LINDSAY LOHAN is officially checked out of the exclusive Cirque Lodge Treatment Center in Utah, according to her parents.  Li-Lo plans to start filming her tango-themed move, Dare to Love Me, in L.A. on Oct. 15. A source tells People magazine that Lohan has been insured for the film.

WEEKEND BOX OFFICE:  The Rock's Game Plan scored another upset victory with 16.2 million on a 29% drop, while The Heartbreak Kid remake opened to  a disappointing 14 mil from 3,299 theaters.  The Kingdom fell the normal 45% its second weekend in release, earning 9.3 mil and continuing to disappoint, though it may just be difficult selling war-themed movies this season.  Resident Evil 3 came in 4th place, taking in 4.3 mil.  Rounding out the Top Five, The Seeker flopped, earning a mere 3.7 mil in its debut.  Good Luck Chuck dropped 44% and two spots from last weekend, making 3.5 mil, for a total of 29.1 million.  The J-Lo produced, Reggaeton-themed drama Feel The Noise debuted with just enough over 3.4 mil to edge out 3:10 to Yuma.  The Brave One managed ninth place and 2.3 million -- a comment on the lack of competition.  Mr. Woodcock rounds out the Top Ten with 2.2 million, it has made just over 20 mill on a rumored 80 mil budget.  Overall, box office was down 26% compared to last year's.

THE DARJEELING LIMITED, I'm sad to report, disappointed me.  If The Life Aquatic found Wes Anderson & Co. treading water creatively, The Darjeeling Limited finds them as lost as the Whitman bros. are in the script, and relying on metaphors as obvious as the two I just used.  Though a number of the unfavorable reviews of this movie suggest Anderson has simply reduced the magic of earlier films like Rushmore and The Royal Tenenbaums to formula, the real problem for me was one of the ways in which this movie departs from the Anderson formula.  In his earlier films, Anderson has been very good (his detractors would say too good) at defining the relationships of the characters to each other early in each flick.  In The Darjeeling Limited, the relationship among the members of the Whitman family never get very well-defined, which made me care much less about their struggles.  Moreover, while Adrien Brody and Jason Schwartzman did well enough with the material they had, Owen Wilson seemed miscast as the most anal-retentive of the three brothers.  The movie has its moments, but they are really only moments.  Hardcore Anderson fans are going to want to see it anyway, but I don't see The Darjeeling Limited as broadening Anderson's audience.  If you do go see it, watch Hotel Chevalier online first, which makes it maddening that it's offered through iTunes (you can see it in two parts via the Tube, but shhh...).

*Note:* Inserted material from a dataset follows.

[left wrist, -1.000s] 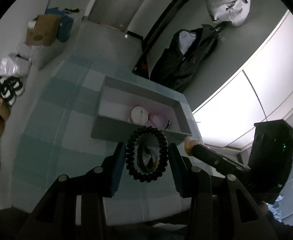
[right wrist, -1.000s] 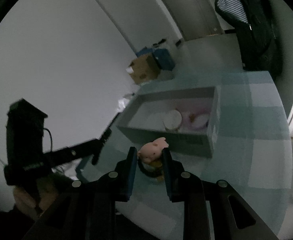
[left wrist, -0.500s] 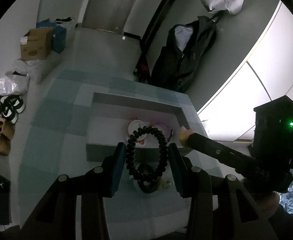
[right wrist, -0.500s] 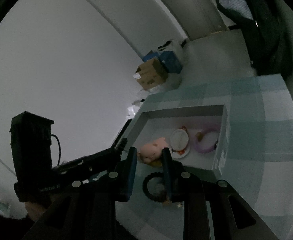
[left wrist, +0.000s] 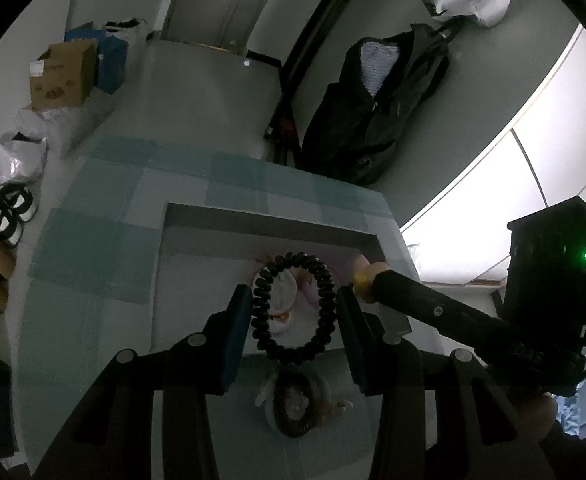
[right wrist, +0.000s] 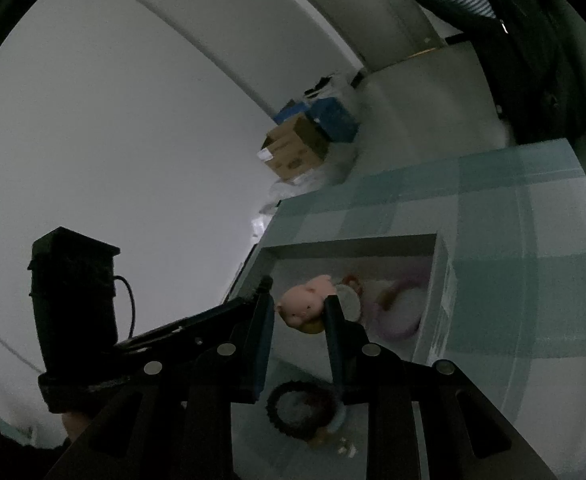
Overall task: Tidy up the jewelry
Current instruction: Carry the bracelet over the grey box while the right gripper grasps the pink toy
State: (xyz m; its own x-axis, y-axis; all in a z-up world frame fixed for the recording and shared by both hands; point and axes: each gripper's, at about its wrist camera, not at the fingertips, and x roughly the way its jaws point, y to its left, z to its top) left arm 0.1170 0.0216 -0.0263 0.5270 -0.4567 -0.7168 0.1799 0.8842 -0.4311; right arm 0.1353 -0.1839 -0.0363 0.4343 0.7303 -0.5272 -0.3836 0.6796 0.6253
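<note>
My left gripper [left wrist: 293, 300] is shut on a black coiled hair tie [left wrist: 293, 308] and holds it above the near part of the open grey box [left wrist: 269, 220]. My right gripper [right wrist: 299, 304] is shut on a pink pig charm [right wrist: 303, 310] over the same box [right wrist: 439, 280]; it shows in the left wrist view [left wrist: 367, 274] at the box's right side. Inside the box lie a round white piece [left wrist: 281, 300] and a lilac ring [right wrist: 397, 320]. Another dark hair tie [left wrist: 295, 404] lies on the cloth below the left gripper, also in the right wrist view [right wrist: 301, 410].
The box sits on a teal checked tablecloth [left wrist: 105, 248]. A black jacket [left wrist: 377, 104] hangs behind the table. Cardboard and blue boxes [left wrist: 63, 74] and bags [left wrist: 13, 160] lie on the floor at the left.
Both grippers have risen and moved forward over the box with their items. The pig charm now hangs above the box's inside.
</note>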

BRADGELINA:  Jolie's estranged dad, Jon Voight, was spotted leaving The Waldorf Astoria hotel where the Jolie-Pitts are staying.

ROSIE O'DONNELL is now claiming that Barbara Walters fired her from The View.  There's also an ambiguous reference to Astroglide in the article and I have no intention of trying to figure it out.

KEIRA KNIGHTLEY was... wait for it... caught canoodling in period attire with boyfriend Rupert Friend between takes on the set of The Duchess.  Photos at the link.

EWAN MacGREGOR has flown to Iraq to meet Britain's only female bomb disposal expert working in the war-torn country and to present her with a bravery award.

BE KIND REWIND director Michel Gondry talks to MTV about the movie and the arc of his career so far: "If this movie is not trashed by people, I will start to feel confident."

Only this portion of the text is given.